なんてことない口調で貴一さんはそう言った。

終わりにしよう、と。


心臓が止まるかと思った。

喉の奥が震えて、涙が出そうになって。



「終わりって……?」


せめてもの悪あがき。
意味がわかってないお子様のふりをしてそう笑って聞き返す。


「意味、わかってるでしょ?もう会うのやめよう」

「……っ、なんでっ」


淡々と言い返されて、貼り付けた笑顔が崩れ落ちる。目の奥がじわりと熱くなって、涙が浮かんできてしまうのが止められない。


どうして。なんで。


(だって、さっきまで金平糖の……とても幸せな話をしていたのに。それなのに、どうして……)

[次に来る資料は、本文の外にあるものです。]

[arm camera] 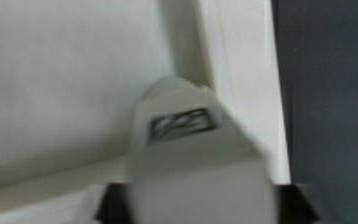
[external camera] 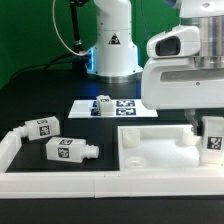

無意識に、手の中の金平糖の瓶をぎゅうっと握りしめていた。

からんと、瓶の中で金平糖が揺れる。





「結婚するんだ」


平然とそう吐き出された言葉は残酷で。
私は耳を塞ぎたくなった。


「急な話だけど、本格的に家を継ぐことになってね。僕もそろそろちゃんと身を固めようと思ってね」

そういつもの調子で話す貴一さん。
誰と?私じゃ駄目なの?とは怖くて聞けなかった。

私は今どんな顔してるだろ。
今にも泣きそうな、きっと醜い顔してると思う。

そんな顔、貴一さんに見られたくなかった。けど、顔は伏せられなかった。
涙が落ちるから。


「……そっか、そうだよね。貴一さん……もう本当に、いい歳だもんね」

「あはは、奈々ちゃんは相変わらず厳しいね」


貴一さんはいつもと同じように笑った。


「だから、この関係も終わりにしないとね」

いいよね?と、笑いながら言う貴一さんは本当に狡くて酷い大人で。



「わかった。もう会わない」


すんなりと受け入れたのは、私のせめてもの意地で。

泣いて、泣いて、縋り付くなんてみっともない真似は、どうしてもできなかった。


困らせちゃいけない。最初からわかってたことだから。

聞き分けのいい子のまま、貴一さんとさよならしたかったから。